Although the Trump administration’s 90-day rollback of tariffs on Chinese imports has given retailers some breathing room to bring more product into the U.S., retailers remain largely in the dark over how to react once the Aug. 14 deadline looms.
Due to the tariff truce, duties on most goods from China are now at 30 percent, well below the 145 percent total the tariffs escalated to ahead of the détente.
“We still need clarity from the administration on what happens post-Aug. 14,” said Jonathan Gold, vice president of supply chain and customs policy at the National Retail Federation (NRF). “I don’t think they’ve figured it out yet, to be honest.”
In a webinar hosted by freight booking platform Freightos Monday morning, Gold noted that the question remains whether the tariffs will increase again to 145 percent if a deal is not made—which he believes is not likely. But he didn’t rule out the possibility of an 80 percent or 100 percent tariff based on President Donald Trump’s prior communications on Truth Social, as well as numbers initially touted during his election campaign.
The China deadline isn’t the only one on U.S. retailers’ minds, with the original 90-day pause of country-specific reciprocal tariffs ending on July 9.
“Right now, you’re going to see more front-loading as folks are trying to rush between those two different expiration dates. The front-loading we’ve seen to date does not include the holiday merchandise for later in the year, because the order is typically placed now or last month, and that doesn’t start coming in until late summer,” Gold said.
Gold predicts a “ramp up” in the next few months by retailers looking to get holiday merchandise into the U.S., further pulling forward the traditional August-to-October peak shipping season.
“A lot of retailers are going to try and beat that Aug. 14 date from China not knowing what’s going to happen,” Gold said. “Retailers don’t want to get caught with product, and then the tariff goes back up to 80 or 100 percent, or higher.”
During the webinar, Gold observed the similarities within the current environment on the trans-Pacific trade lane as that of during the Covid-19 pandemic. The decline in capacity due to blank sailings and vessel swaps from when carriers adapted lower demand had already begun to reverse once the 90-day rollback was initiated.
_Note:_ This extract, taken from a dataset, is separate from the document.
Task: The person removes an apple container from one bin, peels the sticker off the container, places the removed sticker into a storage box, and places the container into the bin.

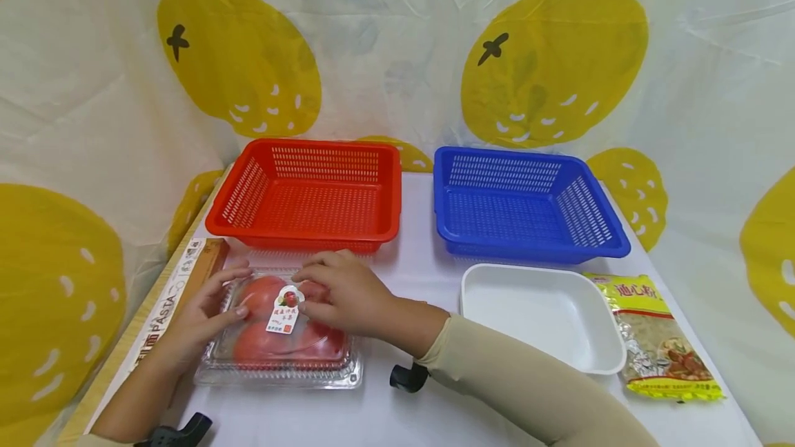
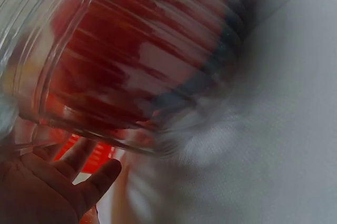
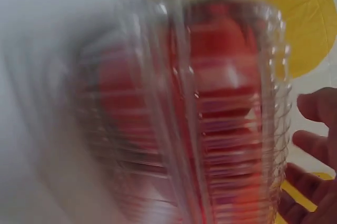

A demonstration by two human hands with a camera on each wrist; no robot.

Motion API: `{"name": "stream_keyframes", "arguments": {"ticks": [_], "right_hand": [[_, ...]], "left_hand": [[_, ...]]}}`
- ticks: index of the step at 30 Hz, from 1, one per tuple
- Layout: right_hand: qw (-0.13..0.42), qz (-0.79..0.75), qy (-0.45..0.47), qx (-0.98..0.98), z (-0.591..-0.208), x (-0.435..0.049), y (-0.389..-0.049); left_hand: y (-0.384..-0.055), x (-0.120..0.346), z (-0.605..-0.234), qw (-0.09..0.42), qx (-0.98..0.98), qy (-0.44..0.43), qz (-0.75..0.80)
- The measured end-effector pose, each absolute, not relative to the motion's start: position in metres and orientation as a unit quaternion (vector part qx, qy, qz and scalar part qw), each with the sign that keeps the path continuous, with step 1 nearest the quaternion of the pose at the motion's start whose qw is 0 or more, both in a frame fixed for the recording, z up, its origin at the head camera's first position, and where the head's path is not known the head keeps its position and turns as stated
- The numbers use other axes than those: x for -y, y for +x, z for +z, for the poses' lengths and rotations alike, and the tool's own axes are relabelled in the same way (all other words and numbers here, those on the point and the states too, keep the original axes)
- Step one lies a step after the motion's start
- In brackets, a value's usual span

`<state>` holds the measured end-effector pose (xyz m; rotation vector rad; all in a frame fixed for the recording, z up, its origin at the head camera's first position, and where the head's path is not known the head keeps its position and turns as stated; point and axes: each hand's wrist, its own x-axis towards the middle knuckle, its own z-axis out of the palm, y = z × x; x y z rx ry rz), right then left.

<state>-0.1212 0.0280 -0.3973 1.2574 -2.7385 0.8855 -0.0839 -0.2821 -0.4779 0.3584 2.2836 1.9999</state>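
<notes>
A clear plastic clamshell box (image 1: pixel 279 374) of large red round fruit (image 1: pixel 261 343) lies at the left front of the table, a white label (image 1: pixel 282 319) on its lid. My left hand (image 1: pixel 197 316) is at the box's left side, fingers spread, thumb over the lid. My right hand (image 1: pixel 348 292) is over the lid's right part, its fingertips near the label. In the left wrist view, fingers (image 2: pixel 79 161) stretch beside the clear wall. The right wrist view shows loosely bent fingers (image 3: pixel 313 145) by the ridged lid; whether they touch it I cannot tell.
A red basket (image 1: pixel 304 230) and a blue basket (image 1: pixel 534 247) stand at the back. Right of the box is a white tray (image 1: pixel 534 323), with a yellow-edged pasta bag (image 1: pixel 664 343) beside it. A long pasta box (image 1: pixel 170 292) lies along the left table edge.
</notes>
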Motion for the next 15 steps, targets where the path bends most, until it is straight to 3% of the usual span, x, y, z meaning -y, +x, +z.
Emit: {"name": "stream_keyframes", "arguments": {"ticks": [7, 15], "right_hand": [[-0.022, 0.204, 0.388, 0.899, -0.403, -0.014, -0.131], [-0.006, 0.183, 0.399, 0.898, -0.407, -0.009, -0.132]], "left_hand": [[-0.084, 0.280, -0.480, 0.034, -0.742, 0.123, 0.658], [-0.085, 0.283, -0.479, 0.043, -0.759, 0.113, 0.640]]}}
“You’re already starting to see the peak season surcharges starting to come into effect and see increases in freight rates,” said Gold. “It’s great that we got the tariff rate down, but now you’re seeing an increase in shipping costs. Again, retailers are going to pay one way or the other, and those costs are going to get passed along, unfortunately.”
Judah Levine, head of research at Freightos, noted his company has seen demand already “pick up sharply,” which could make it more difficult for businesses to secure ocean freight space in the short term. Exacerbating that concern, fewer empty containers than usual are headed to China from the U.S. due to the previous falloff in trans-Pacific volumes.
“Those volumes are rebounding alongside vessels and equipment that are now out of place and are being shifted back into place, but will take some time,” said Levine. “The quick restart could also mean a big bump in the number of vessels and container volumes that are going to arrive at U.S. ports in a few weeks. So taken together, shippers could face some difficulty securing space and some congestion and delays the next few weeks, mostly with origins in East Asia and the U.S.”
Congestion and equipment shortages would likely subside as vessels and equipment moved back into place, making them less of a long-term concern than the future of the tariffs.
While one of the major purported long-term goals of the tariffs was to incentivize reshoring or nearshoring, much of that has yet to take hold, Gold said there hasn’t any clear trend that new U.S. manufacturing activity has been spurred on.
“You’ve seen a lot of announcements from a number of companies about making investments here in the United States, but that’s going to take time before those investments actually take effect,” Gold said. “It’s limited, and all the uncertainty over the tariffs makes it very difficult for folks to make those decisions when tariffs can change at a moment’s notice.”
Gold noted that a manufacturing renaissance would still rely on imported inputs and components, which themselves are subject to tariffs.